> _Try it_
Strip out all images, then restate the data verbatim.

> _Data section_
┄┄┄┄┄┄┄┄┄┄
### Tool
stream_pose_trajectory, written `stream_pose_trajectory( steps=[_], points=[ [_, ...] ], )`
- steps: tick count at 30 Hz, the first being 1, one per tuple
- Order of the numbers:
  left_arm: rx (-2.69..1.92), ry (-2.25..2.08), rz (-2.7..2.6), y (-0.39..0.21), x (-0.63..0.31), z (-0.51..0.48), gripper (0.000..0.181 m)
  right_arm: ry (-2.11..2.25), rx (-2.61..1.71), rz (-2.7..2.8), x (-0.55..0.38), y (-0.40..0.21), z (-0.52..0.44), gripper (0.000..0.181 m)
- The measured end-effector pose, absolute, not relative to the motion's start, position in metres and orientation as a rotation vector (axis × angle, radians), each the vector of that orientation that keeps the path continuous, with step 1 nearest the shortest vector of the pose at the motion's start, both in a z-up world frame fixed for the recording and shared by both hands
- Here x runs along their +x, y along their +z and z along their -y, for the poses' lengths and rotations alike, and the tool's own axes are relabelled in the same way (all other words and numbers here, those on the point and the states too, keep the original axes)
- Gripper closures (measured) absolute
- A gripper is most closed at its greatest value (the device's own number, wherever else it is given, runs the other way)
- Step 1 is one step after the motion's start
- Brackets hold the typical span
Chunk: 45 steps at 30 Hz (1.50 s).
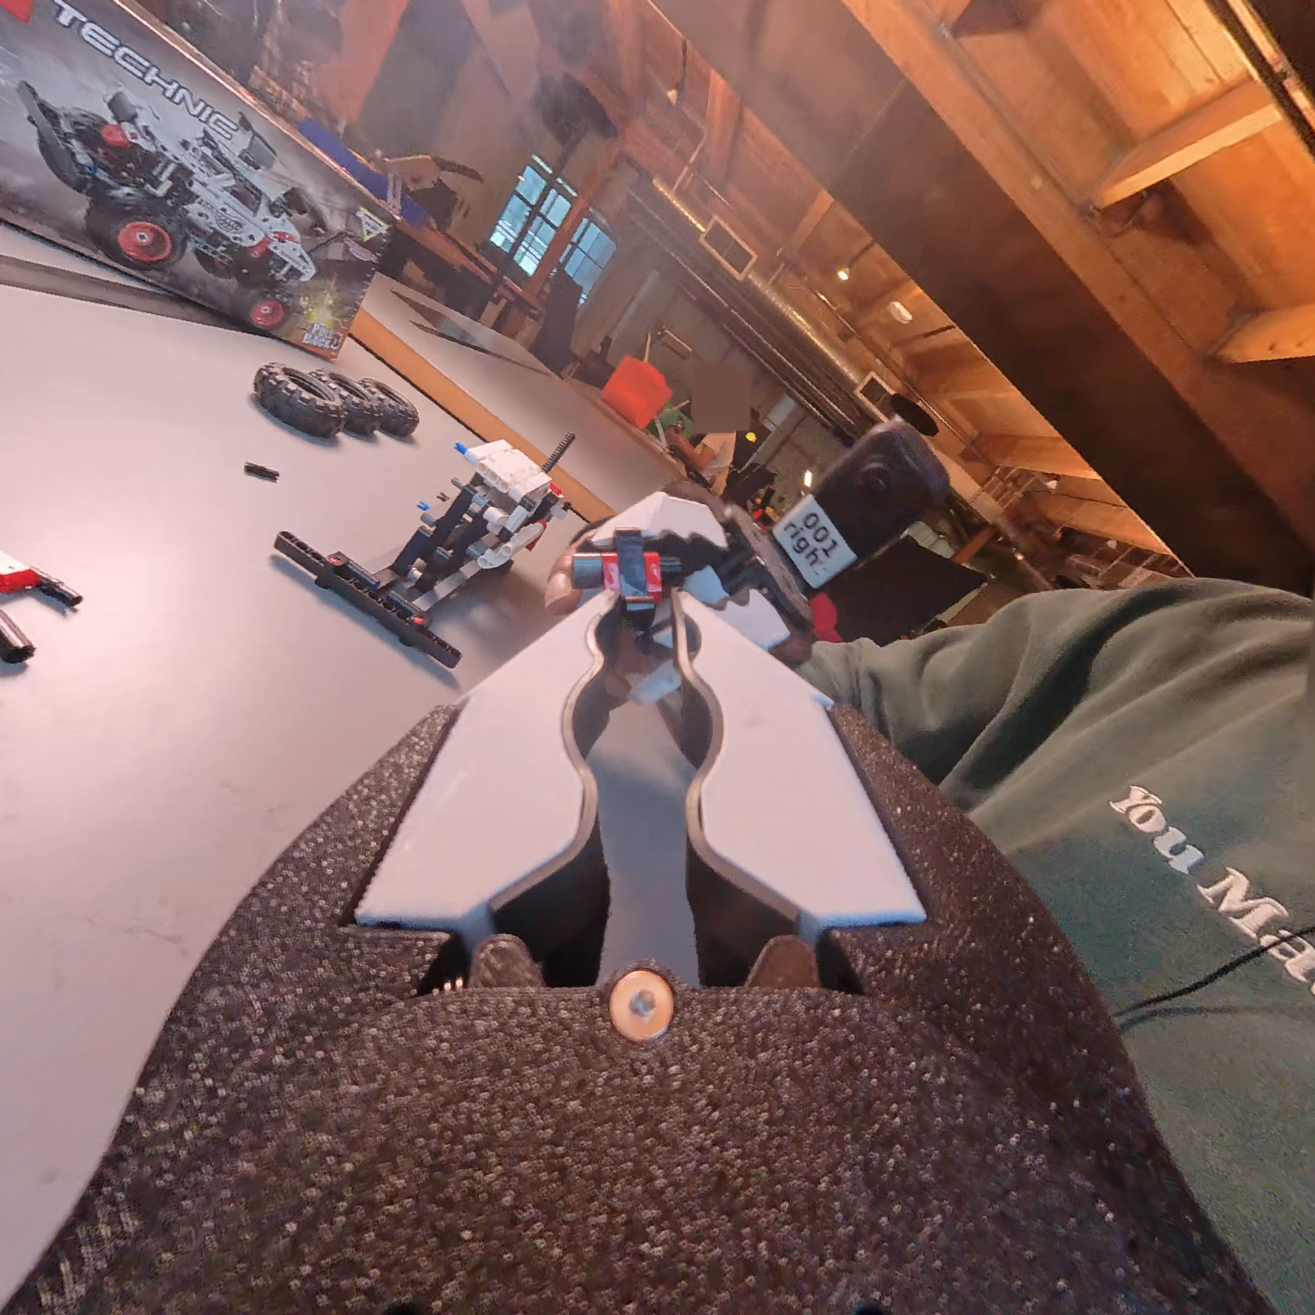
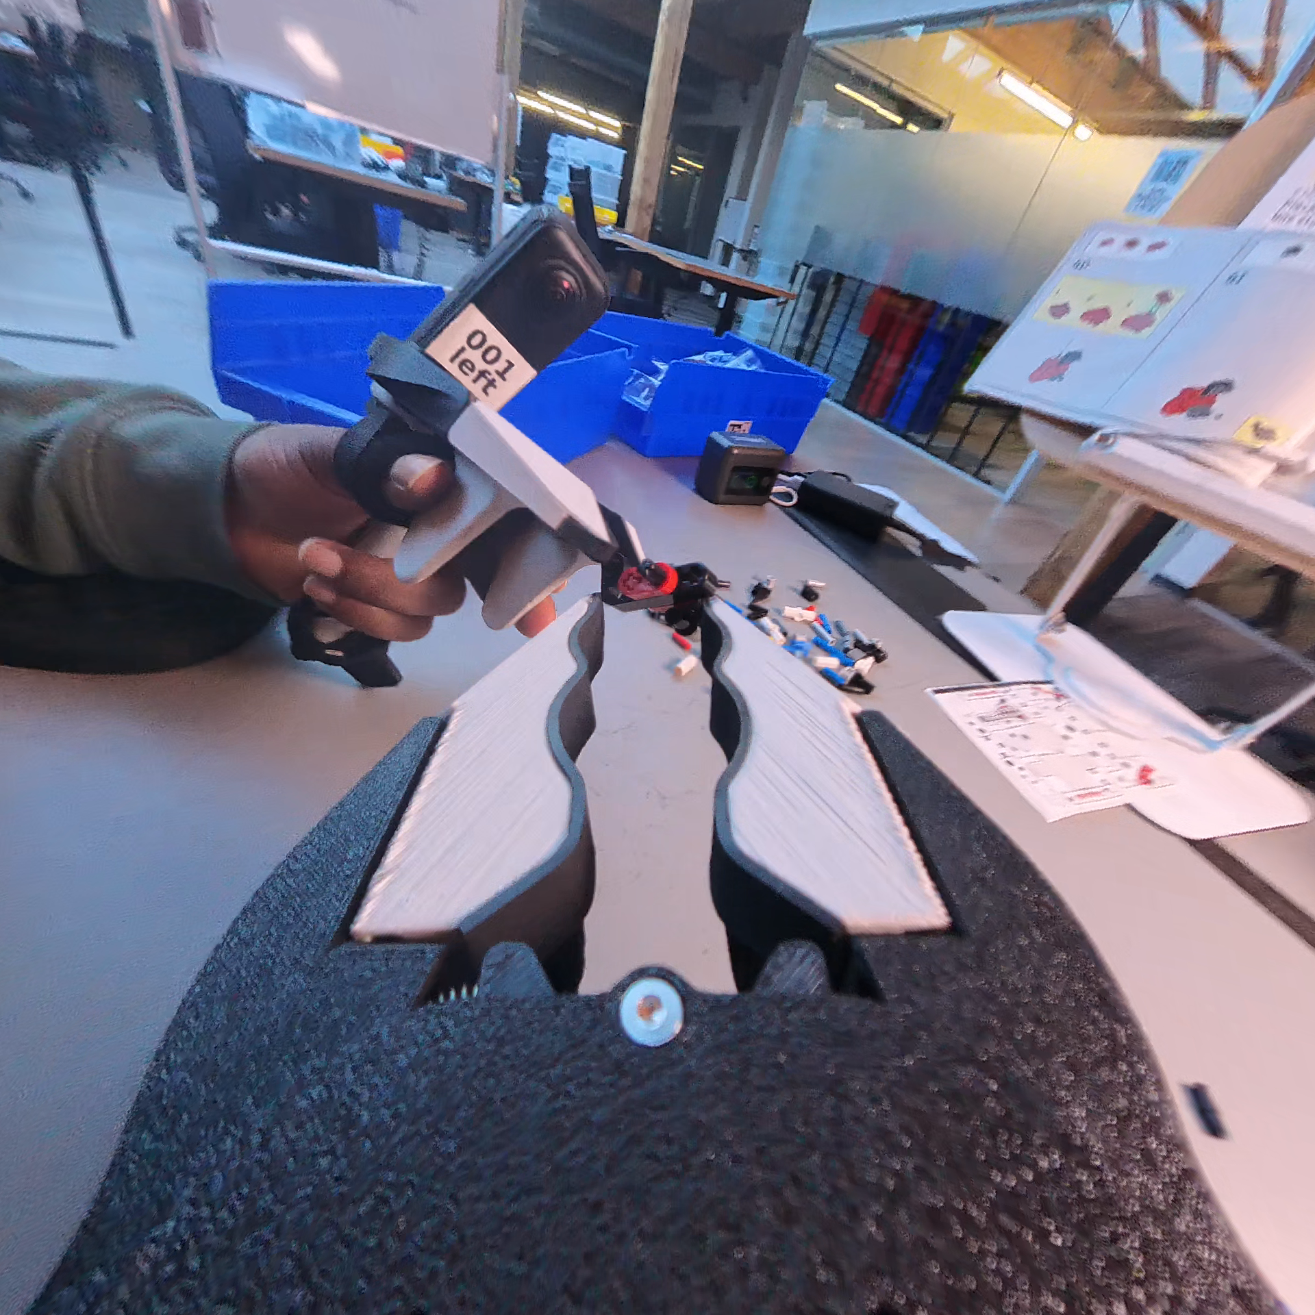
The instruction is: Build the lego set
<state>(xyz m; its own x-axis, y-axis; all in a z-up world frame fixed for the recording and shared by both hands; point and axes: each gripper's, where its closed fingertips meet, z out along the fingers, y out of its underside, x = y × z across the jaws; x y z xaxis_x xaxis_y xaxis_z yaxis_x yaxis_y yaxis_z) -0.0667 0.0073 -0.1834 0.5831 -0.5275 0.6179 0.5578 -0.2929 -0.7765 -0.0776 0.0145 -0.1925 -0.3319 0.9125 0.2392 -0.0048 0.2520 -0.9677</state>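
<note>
My left gripper [image 1: 644, 605] is shut on a small black and red lego assembly [image 1: 626, 569] and holds it up above the grey table [image 1: 178, 711]. It also shows in the right wrist view [image 2: 619, 562], held by a hand [image 2: 341, 526], with the assembly [image 2: 655, 583] at its tips. My right gripper [image 2: 655, 612] is open, its fingertips on either side of and just below the assembly. It faces the left one [image 1: 701, 551]. A half-built black and white chassis [image 1: 455, 541] stands on the table further off.
Three black tyres [image 1: 334, 405], a small black pin [image 1: 260, 469] and the set's box [image 1: 178, 185] lie beyond the chassis. Loose small pieces [image 2: 818, 633], blue bins [image 2: 711, 398], a black cube camera [image 2: 740, 469], a printed sheet [image 2: 1053, 747] and the instruction booklet on a stand [image 2: 1153, 334] sit to the right. Both grippers' tips are close together, under 4 cm apart.
</note>
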Motion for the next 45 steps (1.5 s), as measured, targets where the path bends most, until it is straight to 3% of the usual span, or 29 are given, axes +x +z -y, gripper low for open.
stream_pose_trajectory(
  steps=[12, 18, 21, 26, 29, 34, 45],
  points=[
    [-1.923, -0.858, -0.145, -0.234, -0.083, 0.001, 0.174, 0.9, -0.594, 1.953, -0.064, -0.242, -0.007, 0.163],
    [-2.095, -0.961, -0.236, -0.26, -0.064, 0.007, 0.173, 0.79, -0.483, 2.027, -0.06, -0.251, -0.004, 0.149],
    [-2.078, -1.04, -0.234, -0.256, -0.054, 0.007, 0.173, 0.676, -0.415, 2.034, -0.061, -0.261, -0.004, 0.164],
    [-1.942, -1.116, -0.103, -0.239, -0.065, 0.0, 0.173, 0.711, -0.488, 1.902, -0.07, -0.246, -0.009, 0.165],
    [-1.771, -1.138, -0.014, -0.216, -0.079, -0.004, 0.161, 0.825, -0.708, 1.759, -0.08, -0.231, -0.022, 0.165],
    [-1.633, -1.133, 0.077, -0.199, -0.086, -0.011, 0.161, 1.081, -1.005, 1.591, -0.088, -0.214, -0.027, 0.165],
    [-1.598, -1.145, 0.118, -0.192, -0.088, -0.015, 0.173, 1.018, -0.847, 1.66, -0.082, -0.216, -0.005, 0.164]
  ],
)
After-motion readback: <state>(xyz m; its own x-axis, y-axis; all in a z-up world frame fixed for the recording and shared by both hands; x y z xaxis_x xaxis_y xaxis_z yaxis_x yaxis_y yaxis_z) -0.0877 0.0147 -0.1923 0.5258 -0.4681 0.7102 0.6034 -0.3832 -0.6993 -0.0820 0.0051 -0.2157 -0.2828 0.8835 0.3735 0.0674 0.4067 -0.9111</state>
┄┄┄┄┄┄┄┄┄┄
> _Solution to this problem_
### Tool
stream_pose_trajectory, written `stream_pose_trajectory( steps=[_], points=[ [_, ...] ], )`
- steps: tick count at 30 Hz, the first being 1, one per tuple
- Order of the numbers:
  left_arm: rx (-2.69..1.92), ry (-2.25..2.08), rz (-2.7..2.6), y (-0.39..0.21), x (-0.63..0.31), z (-0.51..0.48), gripper (0.000..0.181 m)
  right_arm: ry (-2.11..2.25), rx (-2.61..1.71), rz (-2.7..2.8), x (-0.55..0.38), y (-0.40..0.21), z (-0.52..0.44), gripper (0.000..0.181 m)
- The measured end-effector pose, absolute, not relative to the motion's start, position in metres and orientation as a rotation vector (axis × angle, radians), each the vector of that orientation that keeps the path continuous, with step 1 nearest the shortest vector of the pose at the motion's start, both in a z-up world frame fixed for the recording and shared by both hands
- Here x runs along their +x, y along their +z and z along their -y, for the poses' lengths and rotations alike, and the tool's own axes are relabelled in the same way (all other words and numbers here, those on the point and the states too, keep the original axes)
- Gripper closures (measured) absolute
- A gripper is most closed at its greatest value (the device's own number, wherever else it is given, runs the other way)
- Step 1 is one step after the motion's start
- Brackets hold the typical span
Chunk: 45 steps at 30 Hz (1.50 s).
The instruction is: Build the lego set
<state>(xyz m; its own x-axis, y-axis; all in a z-up world frame fixed for the recording and shared by both hands; point and axes: each gripper's, where its closed fingertips meet, z out along the fingers, y out of its underside, x = y × z across the jaws; x y z xaxis_x xaxis_y xaxis_z yaxis_x yaxis_y yaxis_z) -0.0667 0.0073 -0.1834 0.5831 -0.5275 0.6179 0.5578 -0.2929 -0.7765 -0.0776 0.0145 -0.1925 -0.3319 0.9125 0.2392 -0.0048 0.2520 -0.9677</state>
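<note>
My left gripper [image 1: 644, 605] is shut on a small black and red lego assembly [image 1: 626, 569] and holds it up above the grey table [image 1: 178, 711]. It also shows in the right wrist view [image 2: 619, 562], held by a hand [image 2: 341, 526], with the assembly [image 2: 655, 583] at its tips. My right gripper [image 2: 655, 612] is open, its fingertips on either side of and just below the assembly. It faces the left one [image 1: 701, 551]. A half-built black and white chassis [image 1: 455, 541] stands on the table further off.
Three black tyres [image 1: 334, 405], a small black pin [image 1: 260, 469] and the set's box [image 1: 178, 185] lie beyond the chassis. Loose small pieces [image 2: 818, 633], blue bins [image 2: 711, 398], a black cube camera [image 2: 740, 469], a printed sheet [image 2: 1053, 747] and the instruction booklet on a stand [image 2: 1153, 334] sit to the right. Both grippers' tips are close together, under 4 cm apart.
</note>
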Motion for the next 45 steps (1.5 s), as measured, targets where the path bends most, until it is straight to 3% of the usual span, or 29 are given, axes +x +z -y, gripper low for open.
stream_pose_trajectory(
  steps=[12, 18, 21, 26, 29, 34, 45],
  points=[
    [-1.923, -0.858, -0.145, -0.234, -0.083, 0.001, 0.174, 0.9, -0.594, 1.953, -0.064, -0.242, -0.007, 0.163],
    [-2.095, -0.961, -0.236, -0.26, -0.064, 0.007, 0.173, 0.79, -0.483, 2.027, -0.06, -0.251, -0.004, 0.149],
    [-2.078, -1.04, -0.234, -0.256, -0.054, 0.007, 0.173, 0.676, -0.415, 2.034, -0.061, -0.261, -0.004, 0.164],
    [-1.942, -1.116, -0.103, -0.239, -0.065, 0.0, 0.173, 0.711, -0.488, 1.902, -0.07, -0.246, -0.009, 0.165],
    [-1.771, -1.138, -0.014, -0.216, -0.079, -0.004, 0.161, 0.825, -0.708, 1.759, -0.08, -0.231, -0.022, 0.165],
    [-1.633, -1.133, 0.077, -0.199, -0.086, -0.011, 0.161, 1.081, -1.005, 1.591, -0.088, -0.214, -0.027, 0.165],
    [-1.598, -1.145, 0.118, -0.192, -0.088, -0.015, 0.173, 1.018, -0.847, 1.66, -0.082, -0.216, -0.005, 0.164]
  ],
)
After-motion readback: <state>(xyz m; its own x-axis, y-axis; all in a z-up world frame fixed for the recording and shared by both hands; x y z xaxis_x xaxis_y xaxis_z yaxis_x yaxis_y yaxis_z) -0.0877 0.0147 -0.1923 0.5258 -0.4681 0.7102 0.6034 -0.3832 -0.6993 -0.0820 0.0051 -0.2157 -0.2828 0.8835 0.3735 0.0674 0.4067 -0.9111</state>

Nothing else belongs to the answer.